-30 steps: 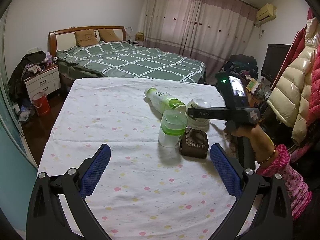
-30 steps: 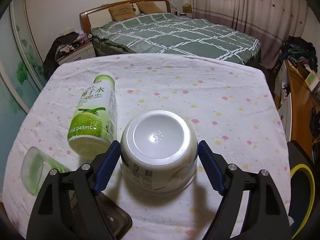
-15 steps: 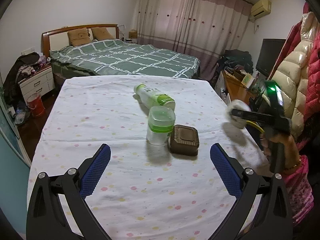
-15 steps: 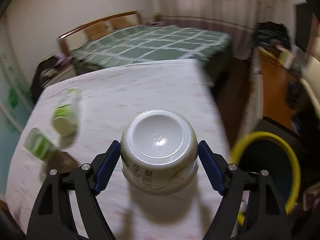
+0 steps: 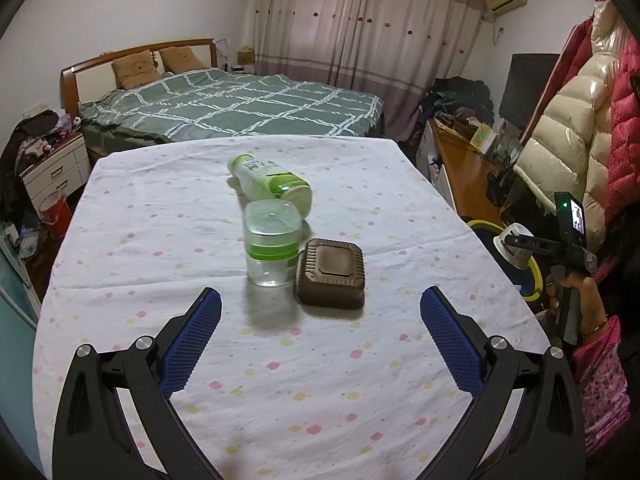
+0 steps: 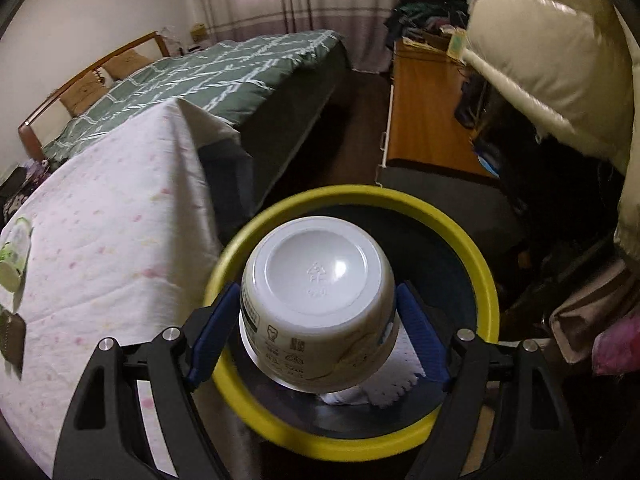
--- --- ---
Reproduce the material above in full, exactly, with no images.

-30 steps: 
-30 steps: 
-15 steps: 
-15 steps: 
+0 steps: 
+0 steps: 

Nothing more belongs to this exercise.